* _Exercise_
Copy exactly, beginning with the line holding "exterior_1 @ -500" and ending with the final line of the data beneath this task; copy nothing else, and leave out every picture.

* _Data_
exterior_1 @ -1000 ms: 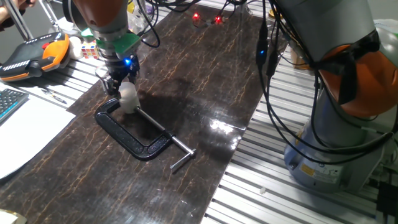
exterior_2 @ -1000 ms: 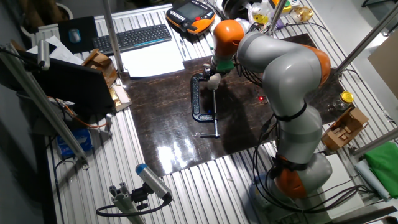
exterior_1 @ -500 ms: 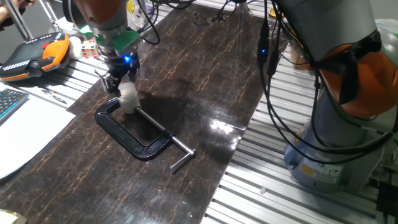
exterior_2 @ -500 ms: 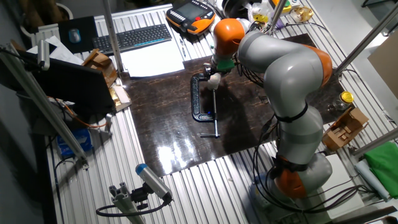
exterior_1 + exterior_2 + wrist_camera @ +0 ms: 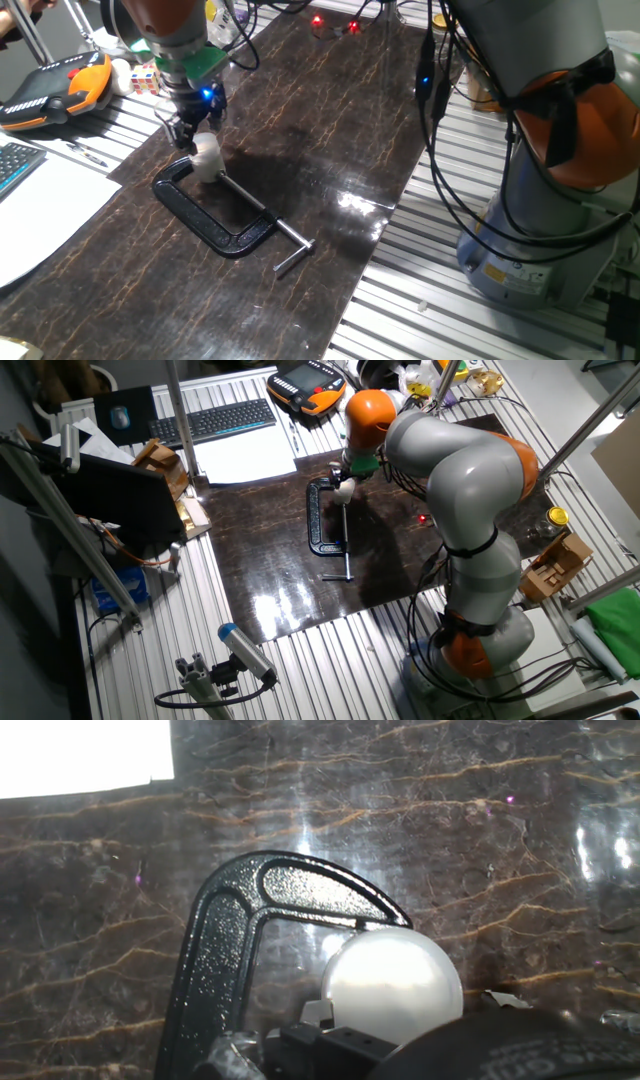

* _Exercise response_
exterior_1 @ -500 ms: 
exterior_2 @ -500 ms: 
exterior_1 + exterior_2 + wrist_camera @ +0 ms: 

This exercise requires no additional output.